◆ **What is expected**: With the first line as the start and the line containing "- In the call" as the end, write out every line of the records exactly.

[Stored dataset items]
= = = =
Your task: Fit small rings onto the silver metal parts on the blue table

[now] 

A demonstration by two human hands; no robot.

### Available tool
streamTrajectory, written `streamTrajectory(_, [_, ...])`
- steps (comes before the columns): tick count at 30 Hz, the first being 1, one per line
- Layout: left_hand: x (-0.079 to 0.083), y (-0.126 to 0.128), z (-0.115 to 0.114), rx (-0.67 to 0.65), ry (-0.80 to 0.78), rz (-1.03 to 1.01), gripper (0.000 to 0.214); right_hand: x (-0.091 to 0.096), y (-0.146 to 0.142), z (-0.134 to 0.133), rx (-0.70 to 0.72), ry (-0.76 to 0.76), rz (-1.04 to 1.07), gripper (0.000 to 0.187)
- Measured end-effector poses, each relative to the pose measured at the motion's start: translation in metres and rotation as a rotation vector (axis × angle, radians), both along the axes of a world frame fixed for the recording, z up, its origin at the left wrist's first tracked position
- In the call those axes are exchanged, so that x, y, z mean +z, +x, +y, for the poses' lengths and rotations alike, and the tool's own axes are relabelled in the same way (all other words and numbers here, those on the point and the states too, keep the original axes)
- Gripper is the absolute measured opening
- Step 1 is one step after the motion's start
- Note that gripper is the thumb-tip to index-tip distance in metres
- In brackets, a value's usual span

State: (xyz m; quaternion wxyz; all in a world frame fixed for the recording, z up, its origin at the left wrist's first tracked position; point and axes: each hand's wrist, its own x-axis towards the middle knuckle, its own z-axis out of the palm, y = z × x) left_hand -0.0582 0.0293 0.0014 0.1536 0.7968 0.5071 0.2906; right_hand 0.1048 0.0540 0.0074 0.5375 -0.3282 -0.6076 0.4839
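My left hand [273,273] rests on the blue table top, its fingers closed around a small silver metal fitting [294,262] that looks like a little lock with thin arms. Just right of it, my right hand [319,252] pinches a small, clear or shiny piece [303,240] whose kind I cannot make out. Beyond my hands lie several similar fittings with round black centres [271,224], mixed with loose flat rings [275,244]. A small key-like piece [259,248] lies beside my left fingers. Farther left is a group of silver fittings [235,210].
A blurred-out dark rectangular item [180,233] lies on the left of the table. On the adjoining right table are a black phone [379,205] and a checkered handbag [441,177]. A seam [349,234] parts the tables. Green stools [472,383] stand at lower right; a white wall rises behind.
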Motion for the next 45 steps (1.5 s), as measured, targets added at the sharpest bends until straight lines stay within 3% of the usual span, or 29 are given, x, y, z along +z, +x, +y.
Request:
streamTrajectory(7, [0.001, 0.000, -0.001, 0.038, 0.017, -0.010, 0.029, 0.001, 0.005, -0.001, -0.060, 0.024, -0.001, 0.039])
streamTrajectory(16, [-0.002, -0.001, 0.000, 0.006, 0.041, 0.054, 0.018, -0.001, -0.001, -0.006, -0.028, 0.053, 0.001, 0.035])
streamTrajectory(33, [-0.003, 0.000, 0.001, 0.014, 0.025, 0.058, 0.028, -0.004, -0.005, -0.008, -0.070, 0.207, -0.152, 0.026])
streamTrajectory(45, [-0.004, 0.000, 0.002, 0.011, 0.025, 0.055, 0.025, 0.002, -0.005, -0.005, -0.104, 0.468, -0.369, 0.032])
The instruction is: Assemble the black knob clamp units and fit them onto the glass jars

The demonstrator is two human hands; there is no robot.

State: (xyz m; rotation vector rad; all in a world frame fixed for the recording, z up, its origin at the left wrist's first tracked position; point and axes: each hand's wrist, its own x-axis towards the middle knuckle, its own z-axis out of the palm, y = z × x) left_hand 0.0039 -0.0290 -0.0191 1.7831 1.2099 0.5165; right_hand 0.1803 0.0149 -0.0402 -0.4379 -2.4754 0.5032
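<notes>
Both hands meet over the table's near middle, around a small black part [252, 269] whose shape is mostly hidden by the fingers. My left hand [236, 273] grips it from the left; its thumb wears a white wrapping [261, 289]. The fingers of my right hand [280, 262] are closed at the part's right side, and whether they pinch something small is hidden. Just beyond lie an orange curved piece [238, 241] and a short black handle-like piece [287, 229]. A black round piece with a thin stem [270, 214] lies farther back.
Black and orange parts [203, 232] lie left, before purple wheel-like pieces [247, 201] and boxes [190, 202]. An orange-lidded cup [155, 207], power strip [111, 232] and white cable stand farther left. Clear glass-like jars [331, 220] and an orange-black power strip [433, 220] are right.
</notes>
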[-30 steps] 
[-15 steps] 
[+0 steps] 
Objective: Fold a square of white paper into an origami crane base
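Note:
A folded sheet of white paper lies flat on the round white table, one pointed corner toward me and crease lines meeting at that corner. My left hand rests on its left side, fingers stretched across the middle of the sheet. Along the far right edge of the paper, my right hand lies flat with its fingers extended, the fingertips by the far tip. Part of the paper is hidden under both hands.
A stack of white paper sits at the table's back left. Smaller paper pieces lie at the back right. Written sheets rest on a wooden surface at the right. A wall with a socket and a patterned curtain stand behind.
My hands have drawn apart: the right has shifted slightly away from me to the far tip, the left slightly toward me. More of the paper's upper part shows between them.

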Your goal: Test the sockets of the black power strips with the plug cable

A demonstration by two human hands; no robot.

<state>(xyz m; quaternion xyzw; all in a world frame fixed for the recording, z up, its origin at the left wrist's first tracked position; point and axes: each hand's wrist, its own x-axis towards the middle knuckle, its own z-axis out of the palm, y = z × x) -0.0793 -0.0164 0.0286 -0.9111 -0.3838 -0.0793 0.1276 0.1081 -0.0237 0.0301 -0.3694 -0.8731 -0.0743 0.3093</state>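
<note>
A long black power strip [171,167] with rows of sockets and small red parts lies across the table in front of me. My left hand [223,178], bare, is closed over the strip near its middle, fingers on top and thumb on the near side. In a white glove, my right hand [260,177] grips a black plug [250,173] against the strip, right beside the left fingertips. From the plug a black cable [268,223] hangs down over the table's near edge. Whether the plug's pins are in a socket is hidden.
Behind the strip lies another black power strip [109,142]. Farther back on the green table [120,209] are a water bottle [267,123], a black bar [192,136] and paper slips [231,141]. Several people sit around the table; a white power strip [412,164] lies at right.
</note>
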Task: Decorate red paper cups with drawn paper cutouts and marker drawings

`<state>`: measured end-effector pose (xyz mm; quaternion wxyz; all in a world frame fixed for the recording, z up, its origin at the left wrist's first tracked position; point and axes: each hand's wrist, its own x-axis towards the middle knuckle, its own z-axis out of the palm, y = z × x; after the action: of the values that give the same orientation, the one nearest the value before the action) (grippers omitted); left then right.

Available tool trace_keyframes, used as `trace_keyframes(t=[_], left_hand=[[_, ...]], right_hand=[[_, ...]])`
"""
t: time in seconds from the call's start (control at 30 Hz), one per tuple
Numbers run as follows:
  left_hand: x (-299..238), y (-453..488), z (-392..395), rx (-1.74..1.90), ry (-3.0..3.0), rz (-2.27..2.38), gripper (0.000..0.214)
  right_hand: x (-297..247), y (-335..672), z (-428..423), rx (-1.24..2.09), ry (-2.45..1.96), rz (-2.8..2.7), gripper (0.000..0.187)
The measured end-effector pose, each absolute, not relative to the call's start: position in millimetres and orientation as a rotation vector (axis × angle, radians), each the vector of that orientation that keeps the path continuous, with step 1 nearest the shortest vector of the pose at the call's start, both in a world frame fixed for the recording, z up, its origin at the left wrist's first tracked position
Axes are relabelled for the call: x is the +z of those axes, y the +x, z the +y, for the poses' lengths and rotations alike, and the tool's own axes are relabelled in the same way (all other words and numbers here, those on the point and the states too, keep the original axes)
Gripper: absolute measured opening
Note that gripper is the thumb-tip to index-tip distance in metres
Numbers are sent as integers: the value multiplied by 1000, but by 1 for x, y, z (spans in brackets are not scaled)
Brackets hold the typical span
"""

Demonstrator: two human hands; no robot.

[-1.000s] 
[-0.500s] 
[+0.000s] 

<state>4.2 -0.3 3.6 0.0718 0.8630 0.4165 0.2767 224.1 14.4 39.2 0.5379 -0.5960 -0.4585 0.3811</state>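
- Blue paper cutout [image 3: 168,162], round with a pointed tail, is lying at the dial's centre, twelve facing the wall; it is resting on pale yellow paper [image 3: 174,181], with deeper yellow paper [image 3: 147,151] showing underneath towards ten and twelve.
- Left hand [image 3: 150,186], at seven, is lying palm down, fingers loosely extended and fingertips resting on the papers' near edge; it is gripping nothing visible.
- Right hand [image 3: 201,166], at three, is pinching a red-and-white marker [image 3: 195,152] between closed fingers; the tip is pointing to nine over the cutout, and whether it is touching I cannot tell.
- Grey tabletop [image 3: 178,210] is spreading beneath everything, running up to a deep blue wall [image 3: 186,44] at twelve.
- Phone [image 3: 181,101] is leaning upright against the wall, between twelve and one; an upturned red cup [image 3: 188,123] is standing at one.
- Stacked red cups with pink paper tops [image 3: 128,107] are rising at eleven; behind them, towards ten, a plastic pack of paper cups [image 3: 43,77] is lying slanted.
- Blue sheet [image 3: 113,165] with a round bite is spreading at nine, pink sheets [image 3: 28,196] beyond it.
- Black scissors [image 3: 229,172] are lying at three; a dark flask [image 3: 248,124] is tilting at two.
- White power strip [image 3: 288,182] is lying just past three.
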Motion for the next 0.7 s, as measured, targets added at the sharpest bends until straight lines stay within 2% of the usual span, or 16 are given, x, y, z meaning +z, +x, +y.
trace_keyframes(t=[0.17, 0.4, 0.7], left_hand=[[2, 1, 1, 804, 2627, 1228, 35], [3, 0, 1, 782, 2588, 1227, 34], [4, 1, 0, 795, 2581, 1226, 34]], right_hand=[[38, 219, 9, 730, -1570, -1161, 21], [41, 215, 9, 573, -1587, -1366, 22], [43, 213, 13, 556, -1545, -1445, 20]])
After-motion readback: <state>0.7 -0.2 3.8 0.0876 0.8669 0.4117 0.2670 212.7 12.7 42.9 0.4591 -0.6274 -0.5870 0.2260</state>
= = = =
◆ **Written response**:
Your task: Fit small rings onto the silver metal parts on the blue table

[now] 

A demonstration by two human hands; no robot.

### Available tool
streamTrajectory, written `streamTrajectory(_, [_, ...])`
- steps (comes before the columns): tick count at 30 Hz, the first being 1, one per line
- Layout: left_hand: x (-0.079 to 0.083), y (-0.126 to 0.128), z (-0.115 to 0.114), rx (-0.67 to 0.65), ry (-0.80 to 0.78), rz (-1.03 to 1.01), gripper (0.000 to 0.214); right_hand: x (-0.091 to 0.096), y (-0.146 to 0.142), z (-0.134 to 0.133), rx (-0.70 to 0.72), ry (-0.76 to 0.76), rz (-1.04 to 1.07), gripper (0.000 to 0.187)
- Measured end-effector poses, each relative to the pose measured at the motion's start: translation in metres and rotation as a rotation vector (axis × angle, radians), both along the axes of a world frame fixed for the recording, z up, its origin at the left wrist's first tracked position
- In the call those axes are exchanged, so that x, y, z mean +z, +x, +y, for the poses' lengths and rotations alike, and the tool's own axes are relabelled in the same way (all other words and numbers here, those on the point and the states too, keep the original axes)

No additional response is needed to complete this exercise.